| name | setup-data-quality |
| argument-hint | [pipeline-name] |
| description | Use when the user asks to "set up data quality", "enable data quality checks", "add data quality to my pipeline", "validate my pipeline data", "I want to check data quality", "check my tables for issues", or wants to start any data quality workflow on a dlt pipeline. Do NOT use for exploring or charting data (use data-exploration toolkit), running existing checks (use run-data-quality), or reviewing results (use review-data-quality). |
Setup data quality
Orient the user, inspect what data exists, and prepare the pipeline for data quality.
Reference: dlt data quality docs
Parse $ARGUMENTS:
pipeline-name (optional): the dlt pipeline name. If omitted, list pipelines and ask the user to choose.
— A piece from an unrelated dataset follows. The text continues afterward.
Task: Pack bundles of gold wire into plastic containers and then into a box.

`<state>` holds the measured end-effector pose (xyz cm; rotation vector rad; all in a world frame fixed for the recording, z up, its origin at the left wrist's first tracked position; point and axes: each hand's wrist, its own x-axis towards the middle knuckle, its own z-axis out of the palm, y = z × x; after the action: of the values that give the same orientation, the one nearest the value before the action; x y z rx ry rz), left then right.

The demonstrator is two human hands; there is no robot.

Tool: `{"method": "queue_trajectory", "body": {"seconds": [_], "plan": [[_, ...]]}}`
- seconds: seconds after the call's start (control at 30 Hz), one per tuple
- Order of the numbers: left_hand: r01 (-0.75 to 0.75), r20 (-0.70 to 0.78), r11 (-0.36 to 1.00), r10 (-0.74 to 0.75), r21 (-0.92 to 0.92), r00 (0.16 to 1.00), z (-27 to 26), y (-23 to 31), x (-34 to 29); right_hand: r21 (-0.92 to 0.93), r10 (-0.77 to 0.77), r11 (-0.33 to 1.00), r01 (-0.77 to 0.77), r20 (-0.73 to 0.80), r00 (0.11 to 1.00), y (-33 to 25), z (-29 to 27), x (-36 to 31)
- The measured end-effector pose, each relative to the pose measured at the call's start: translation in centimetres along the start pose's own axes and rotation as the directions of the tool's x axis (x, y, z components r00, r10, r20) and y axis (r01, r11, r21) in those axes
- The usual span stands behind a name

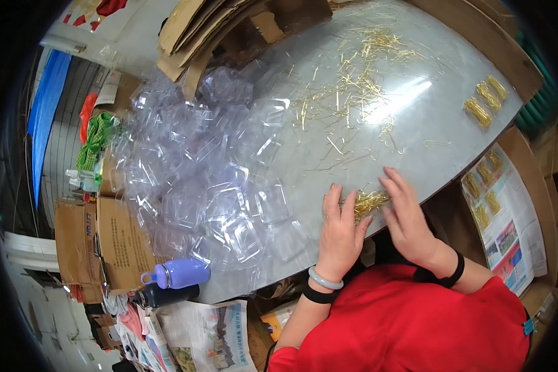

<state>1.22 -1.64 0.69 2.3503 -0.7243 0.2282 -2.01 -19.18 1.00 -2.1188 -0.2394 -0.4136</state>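
Observation:
A small heap of thin gold wire hooks (371,202) lies at the near edge of the grey table (328,164), between my two hands. My left hand (341,239) rests along its left side, fingers stretched forward and thumb close to the wires. On the other side, my right hand (408,220) has its fingers extended and slightly spread, with the thumb side toward the heap. Neither hand is closed round the wires. Farther back, many loose gold hooks (353,87) are scattered across the tabletop. Several tidy gold bundles (488,96) lie at the right edge.
Clear plastic boxes (211,161) pile up over the table's left side. A purple bottle (183,273) and a dark bottle (167,294) lie at the near left edge. Cardboard (195,37) stands at the back. More gold bundles (482,217) lie on a printed sheet (508,248) at right.

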Motion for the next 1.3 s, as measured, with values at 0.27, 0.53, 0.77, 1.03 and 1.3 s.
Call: {"method": "queue_trajectory", "body": {"seconds": [0.27, 0.53, 0.77, 1.03, 1.3], "plan": [[0.007, -0.01, 1.0, -0.007, -0.011, 1.0, -0.3, -0.5, -0.5, 0.323, 0.035, 0.944, -0.071, 0.117, 0.992, 0.8, 0.1, 2.7], [0.009, 0.043, 0.993, -0.004, -0.121, 0.999, -0.4, -0.9, -0.5, 0.016, -0.249, 0.966, 0.257, 0.312, 0.917, 1.2, -0.6, 4.0], [0.101, 0.101, 0.972, -0.081, -0.212, 0.992, -0.7, -0.4, -0.5, 0.136, -0.318, 0.948, 0.289, 0.479, 0.818, 2.7, -2.5, 6.6], [-0.052, 0.053, 0.996, 0.056, -0.066, 0.997, -0.3, -0.8, -0.4, -0.074, -0.211, 0.972, 0.225, 0.157, 0.965, 0.9, 0.0, 2.7], [0.009, -0.006, 0.993, -0.01, -0.116, 1.0, -0.4, -0.8, -0.6, 0.052, -0.232, 0.972, 0.228, 0.334, 0.914, 1.0, -1.3, 4.9]]}}
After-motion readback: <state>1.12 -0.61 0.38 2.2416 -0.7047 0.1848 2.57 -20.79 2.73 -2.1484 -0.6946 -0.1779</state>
Session context — skip redundant work
Before any discovery step, check what is already known:
- Pipeline already known — if
pipeline-name was passed via $ARGUMENTS or the session already has a pipeline context (arriving from rest-api-pipeline after validate-data, or from transformations after create-transformation), skip list_pipelines discovery.
- License already confirmed — if the session already verified the
dlthub.data_quality license scope, skip step 1.
Steps
1. Verify license
The dlthub.data_quality scope is required to run checks. Check for it before the user invests time defining checks — if it becomes a paid scope in the future, the user should know up front.
Run the CLI command:
dlt license info
This prints the installed license and its scopes. Check that dlthub.data_quality appears in the Scopes field.
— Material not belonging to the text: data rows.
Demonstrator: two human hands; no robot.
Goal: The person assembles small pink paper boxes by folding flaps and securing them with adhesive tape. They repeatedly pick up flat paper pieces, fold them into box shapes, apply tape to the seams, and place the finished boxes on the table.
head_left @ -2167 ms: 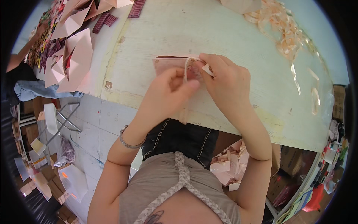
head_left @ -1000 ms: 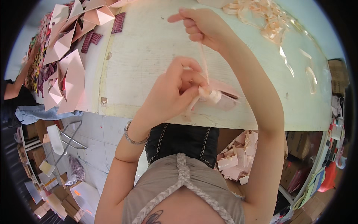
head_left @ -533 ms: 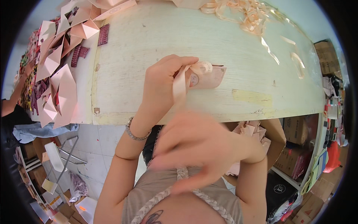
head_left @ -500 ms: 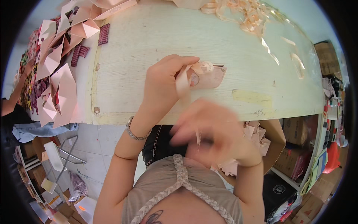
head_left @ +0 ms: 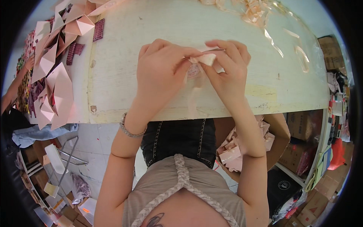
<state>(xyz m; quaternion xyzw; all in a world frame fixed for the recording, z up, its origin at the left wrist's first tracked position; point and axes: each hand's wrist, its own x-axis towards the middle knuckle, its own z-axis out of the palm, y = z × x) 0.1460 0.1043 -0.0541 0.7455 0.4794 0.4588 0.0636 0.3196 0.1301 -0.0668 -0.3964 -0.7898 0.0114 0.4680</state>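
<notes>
Together, the left hand (head_left: 160, 72) and right hand (head_left: 227, 70) pinch a small pink ribbon bow (head_left: 204, 59) between their fingertips, held just above the pale wooden surface (head_left: 151, 22) (its loose tails hang toward the near edge). Folded pink paper boxes (head_left: 56, 87) lie piled at the left.

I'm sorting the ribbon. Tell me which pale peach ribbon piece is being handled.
The pale peach ribbon pinched between the left hand and right hand; the other loose peach ribbon pieces lie untouched at the table's far edge.
</notes>
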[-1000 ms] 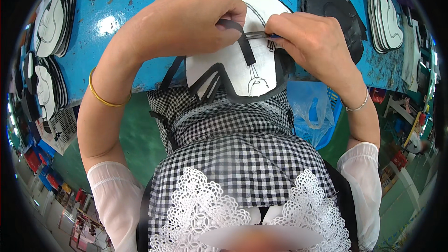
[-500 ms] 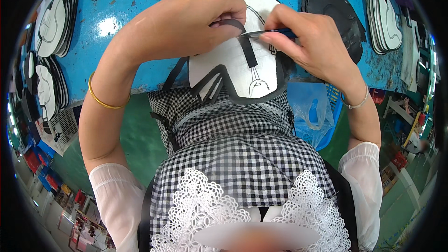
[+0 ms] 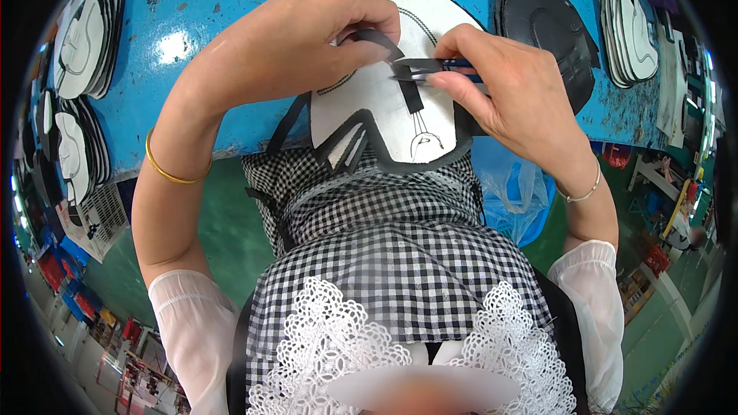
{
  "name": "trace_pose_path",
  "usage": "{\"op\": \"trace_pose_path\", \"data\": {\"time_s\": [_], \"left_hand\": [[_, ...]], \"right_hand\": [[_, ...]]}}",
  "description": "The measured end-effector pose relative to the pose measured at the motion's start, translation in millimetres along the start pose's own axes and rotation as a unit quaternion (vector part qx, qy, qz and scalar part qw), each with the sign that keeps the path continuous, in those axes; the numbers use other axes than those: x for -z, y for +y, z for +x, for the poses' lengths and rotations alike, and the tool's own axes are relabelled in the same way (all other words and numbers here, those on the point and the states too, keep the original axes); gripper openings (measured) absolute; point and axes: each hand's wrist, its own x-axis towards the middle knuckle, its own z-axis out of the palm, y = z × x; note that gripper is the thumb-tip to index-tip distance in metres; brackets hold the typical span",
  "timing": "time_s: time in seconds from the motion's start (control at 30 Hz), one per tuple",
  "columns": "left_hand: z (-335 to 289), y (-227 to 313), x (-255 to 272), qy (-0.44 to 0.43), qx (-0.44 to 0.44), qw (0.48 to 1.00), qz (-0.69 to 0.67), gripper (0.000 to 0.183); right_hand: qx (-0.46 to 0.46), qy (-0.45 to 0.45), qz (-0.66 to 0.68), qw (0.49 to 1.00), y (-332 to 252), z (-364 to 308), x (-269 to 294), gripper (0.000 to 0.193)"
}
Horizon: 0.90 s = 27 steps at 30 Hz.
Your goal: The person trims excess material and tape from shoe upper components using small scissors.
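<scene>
On the blue table before me lies a stack of white panels [image 3: 440, 119] with black edges, curved at the far end and notched near me; line drawings and stitching show on the top one. A narrow black strip [image 3: 412, 98] runs down its middle. My left hand [image 3: 327, 38] is closed, pinching the strip's upper, curled part between thumb and fingers. From the right, my right hand [image 3: 511, 88] grips a pair of small dark-handled snips [image 3: 415, 69]. Their blades are spread apart, pointing left at the strip just beside my left fingertips.
Black oval panels [image 3: 538, 23] are piled right of the stack. More white panels [image 3: 630, 42] stand at the far right, and others [image 3: 92, 38] at the left. Below the table's near edge, a clear plastic bag [image 3: 523, 188] hangs in a blue basket [image 3: 542, 223].
The snips' blades, close together across the strip before, are now spread apart. My right hand has shifted slightly toward me. My left hand keeps its pinch, moving only a little.
</scene>
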Motion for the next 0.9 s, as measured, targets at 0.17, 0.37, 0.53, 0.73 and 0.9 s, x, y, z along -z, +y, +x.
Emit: {"op": "trace_pose_path", "data": {"time_s": [0.17,0.37,0.53,0.73,0.9], "left_hand": [[-2,-2,0,0.004,-0.008,1.0,0.016,0.011],[-2,-3,-2,0.014,-0.012,1.0,0.016,0.012],[-4,-8,-4,0.019,-0.027,0.999,0.016,0.013],[-5,-9,-5,0.021,-0.027,0.999,0.023,0.015],[-6,-11,-9,0.049,-0.047,0.998,0.017,0.014]], "right_hand": [[0.002,-0.011,0.022,1.0,4,9,-7,0.03],[-0.03,-0.021,0.041,0.999,5,4,-6,0.029],[-0.014,-0.011,0.056,0.998,4,11,-5,0.03],[-0.061,-0.062,0.062,0.994,5,13,-3,0.029],[-0.068,-0.012,0.118,0.991,10,2,-8,0.026]]}}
If the command errors ("no license found") or dlthub.data_quality is not in the scopes, tell the user:
Running data quality checks requires the dlthub.data_quality license scope.
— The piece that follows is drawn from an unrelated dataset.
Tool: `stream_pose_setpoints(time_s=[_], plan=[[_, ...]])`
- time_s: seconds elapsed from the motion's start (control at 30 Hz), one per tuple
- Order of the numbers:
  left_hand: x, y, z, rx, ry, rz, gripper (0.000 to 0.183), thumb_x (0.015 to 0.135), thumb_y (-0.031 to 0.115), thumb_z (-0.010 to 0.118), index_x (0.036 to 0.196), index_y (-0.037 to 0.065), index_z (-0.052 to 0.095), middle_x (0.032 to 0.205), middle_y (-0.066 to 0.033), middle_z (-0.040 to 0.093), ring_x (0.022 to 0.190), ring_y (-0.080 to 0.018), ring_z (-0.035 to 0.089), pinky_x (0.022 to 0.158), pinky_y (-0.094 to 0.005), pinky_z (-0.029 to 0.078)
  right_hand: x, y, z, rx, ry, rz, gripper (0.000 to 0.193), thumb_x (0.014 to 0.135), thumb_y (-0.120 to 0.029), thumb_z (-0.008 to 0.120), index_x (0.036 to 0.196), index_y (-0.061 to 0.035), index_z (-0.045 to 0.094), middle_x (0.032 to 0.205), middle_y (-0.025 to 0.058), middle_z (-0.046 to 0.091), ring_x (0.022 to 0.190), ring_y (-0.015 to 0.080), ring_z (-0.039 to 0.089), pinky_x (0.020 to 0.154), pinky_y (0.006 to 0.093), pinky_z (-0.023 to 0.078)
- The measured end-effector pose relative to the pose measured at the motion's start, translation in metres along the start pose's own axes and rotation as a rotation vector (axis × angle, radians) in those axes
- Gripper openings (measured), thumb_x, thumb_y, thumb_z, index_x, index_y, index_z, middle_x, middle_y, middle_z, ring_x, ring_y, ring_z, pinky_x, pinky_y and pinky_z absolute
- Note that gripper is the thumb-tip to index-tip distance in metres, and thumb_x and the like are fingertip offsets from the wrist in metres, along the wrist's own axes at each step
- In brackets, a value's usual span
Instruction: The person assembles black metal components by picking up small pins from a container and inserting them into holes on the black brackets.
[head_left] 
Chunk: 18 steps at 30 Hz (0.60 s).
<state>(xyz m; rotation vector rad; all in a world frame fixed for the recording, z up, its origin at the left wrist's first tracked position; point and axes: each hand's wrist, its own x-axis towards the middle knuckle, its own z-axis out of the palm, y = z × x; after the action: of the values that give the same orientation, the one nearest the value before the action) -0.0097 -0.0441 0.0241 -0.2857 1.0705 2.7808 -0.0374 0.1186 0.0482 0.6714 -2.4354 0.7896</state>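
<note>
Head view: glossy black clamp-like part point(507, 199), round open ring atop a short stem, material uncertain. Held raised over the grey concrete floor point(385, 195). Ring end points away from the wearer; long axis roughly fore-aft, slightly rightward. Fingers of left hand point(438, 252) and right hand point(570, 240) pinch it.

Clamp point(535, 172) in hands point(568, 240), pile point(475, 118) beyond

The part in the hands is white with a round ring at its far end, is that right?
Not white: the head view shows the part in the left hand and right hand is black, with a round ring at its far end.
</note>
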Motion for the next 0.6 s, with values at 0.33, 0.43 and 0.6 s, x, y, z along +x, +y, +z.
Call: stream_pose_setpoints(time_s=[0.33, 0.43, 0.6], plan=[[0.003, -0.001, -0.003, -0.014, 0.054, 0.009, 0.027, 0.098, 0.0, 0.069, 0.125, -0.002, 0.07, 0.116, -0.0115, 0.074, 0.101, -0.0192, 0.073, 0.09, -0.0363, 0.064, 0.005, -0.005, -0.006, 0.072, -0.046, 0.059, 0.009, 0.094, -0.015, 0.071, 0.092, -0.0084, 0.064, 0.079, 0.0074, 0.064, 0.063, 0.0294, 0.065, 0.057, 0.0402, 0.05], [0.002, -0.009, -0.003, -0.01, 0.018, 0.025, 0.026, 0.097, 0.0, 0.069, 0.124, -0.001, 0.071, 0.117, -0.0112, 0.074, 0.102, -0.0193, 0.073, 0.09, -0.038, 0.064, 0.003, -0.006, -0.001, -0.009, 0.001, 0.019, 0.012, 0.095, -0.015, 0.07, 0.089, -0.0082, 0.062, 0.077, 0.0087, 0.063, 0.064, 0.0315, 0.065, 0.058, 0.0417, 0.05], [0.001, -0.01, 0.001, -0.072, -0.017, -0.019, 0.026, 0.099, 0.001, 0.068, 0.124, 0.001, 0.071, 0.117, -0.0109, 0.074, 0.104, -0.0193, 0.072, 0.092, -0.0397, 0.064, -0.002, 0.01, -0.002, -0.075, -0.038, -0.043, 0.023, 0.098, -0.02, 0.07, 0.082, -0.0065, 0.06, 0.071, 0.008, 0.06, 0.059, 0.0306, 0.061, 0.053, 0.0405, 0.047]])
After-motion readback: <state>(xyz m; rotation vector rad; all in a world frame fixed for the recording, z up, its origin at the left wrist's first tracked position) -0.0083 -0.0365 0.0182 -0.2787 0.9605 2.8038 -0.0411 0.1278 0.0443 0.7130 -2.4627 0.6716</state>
This is currently available as a free trial. To proceed, run:
dlt license issue dlthub.data_quality
Important: run this command from the same working directory where your pipeline
runs. The license is tied to that directory — issuing it elsewhere will cause
checks to fail with a license error at runtime.
You will be asked to agree to the dltHub EULA before the license is issued.
Wait for the user to confirm they've run the command before continuing. Do not issue the license yourself.
Once the license is confirmed (scopes include dlthub.data_quality), continue.
2. Confirm pipeline
Use the list_pipelines MCP tool to list all local dlt pipelines.
If list_pipelines returns an empty list, do not stop silently. Fall back to the CLI:
dlt pipeline --list-pipelines
If the CLI also returns nothing, tell the user:
No pipelines found in this workspace. This usually means the pipeline was run
from a different directory. Please provide the pipeline name directly, or
navigate to the directory where the pipeline was run and restart.
Then ask the user to provide the pipeline name manually and continue once they do.
If pipelines are found:
-
If pipeline-name was passed, verify it appears in the list. If it does not, stop and tell the user:
Pipeline "<name>" not found. Available pipelines: <list>.
Run the pipeline at least once before setting up data quality.
-
If pipeline-name was not provided, present the list and ask the user to pick one. Wait for confirmation before continuing.
IMPORTANT: Confirm the exact pipeline name before any further MCP calls. A wrong name causes all subsequent schema lookups to fail silently or return empty results.
3. Discover tables
Use the list_tables MCP tool for the confirmed pipeline. Collect the table names and column counts. Skip _dlt_* system tables.
Present a compact list to the user:
Pipeline "my_pipeline" — 4 tables:
orders (12 columns)
customers (8 columns)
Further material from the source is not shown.